■ PROBLEM STATEMENT ■
None of the images should appear in your copy. Transcribe the data in full.

(INFORMATION GIVEN)

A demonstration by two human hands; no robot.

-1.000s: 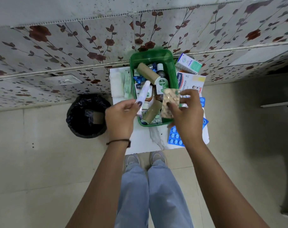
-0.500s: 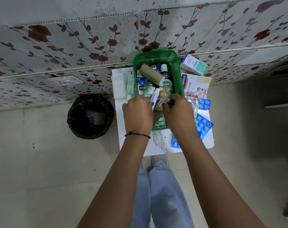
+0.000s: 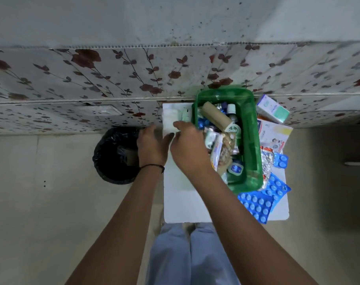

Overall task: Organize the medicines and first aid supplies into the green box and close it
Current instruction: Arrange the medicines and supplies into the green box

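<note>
The green box stands open at the back of the small white table. Inside it lie a cardboard roll, a Dettol bottle, a white tube, a beige tablet strip and a small blue-labelled jar. My right hand reaches left of the box, fingertips at a white pack on the table's back left corner. My left hand hovers beside it at the table's left edge, fingers apart. Both hands hold nothing.
Right of the box lie a white and teal carton, a plaster box, a silver strip and blue blister packs. A black-lined bin stands on the floor to the left. A floral wall is close behind.
Both hands dropped the white tube and the beige strip into the box, then moved left out of it toward the white pack.
</note>
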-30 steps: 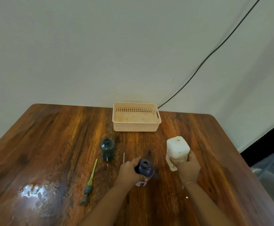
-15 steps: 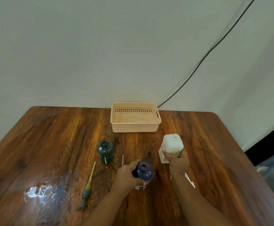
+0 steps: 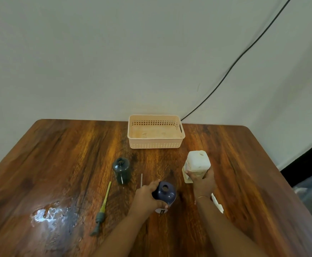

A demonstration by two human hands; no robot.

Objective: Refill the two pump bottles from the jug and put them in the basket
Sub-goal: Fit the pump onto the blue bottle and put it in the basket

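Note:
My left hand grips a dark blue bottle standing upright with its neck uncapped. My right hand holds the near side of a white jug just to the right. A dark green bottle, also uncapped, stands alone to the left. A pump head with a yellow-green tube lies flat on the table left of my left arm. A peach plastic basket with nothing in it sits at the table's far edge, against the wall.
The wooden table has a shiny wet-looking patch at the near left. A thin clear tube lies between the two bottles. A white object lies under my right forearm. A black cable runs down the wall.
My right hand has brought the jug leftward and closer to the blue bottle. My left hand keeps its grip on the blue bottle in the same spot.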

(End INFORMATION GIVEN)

■ RESPONSE TO THE EXERCISE ■
A demonstration by two human hands; no robot.

-1.000s: 
-0.500s: 
+0.000s: 

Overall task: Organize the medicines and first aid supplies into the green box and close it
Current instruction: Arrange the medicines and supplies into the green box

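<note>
The green box stands open at the back of the small white table. Inside it lie a cardboard roll, a Dettol bottle, a white tube, a beige tablet strip and a small blue-labelled jar. My right hand reaches left of the box, fingertips at a white pack on the table's back left corner. My left hand hovers beside it at the table's left edge, fingers apart. Both hands hold nothing.
Right of the box lie a white and teal carton, a plaster box, a silver strip and blue blister packs. A black-lined bin stands on the floor to the left. A floral wall is close behind.
Both hands dropped the white tube and the beige strip into the box, then moved left out of it toward the white pack.
</note>
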-30 steps: 
-15 steps: 
+0 steps: 

A demonstration by two human hands; no robot.

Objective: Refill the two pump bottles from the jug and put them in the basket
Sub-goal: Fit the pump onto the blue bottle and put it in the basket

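Note:
My left hand grips a dark blue bottle standing upright with its neck uncapped. My right hand holds the near side of a white jug just to the right. A dark green bottle, also uncapped, stands alone to the left. A pump head with a yellow-green tube lies flat on the table left of my left arm. A peach plastic basket with nothing in it sits at the table's far edge, against the wall.
The wooden table has a shiny wet-looking patch at the near left. A thin clear tube lies between the two bottles. A white object lies under my right forearm. A black cable runs down the wall.
My right hand has brought the jug leftward and closer to the blue bottle. My left hand keeps its grip on the blue bottle in the same spot.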

There is nothing more to this answer.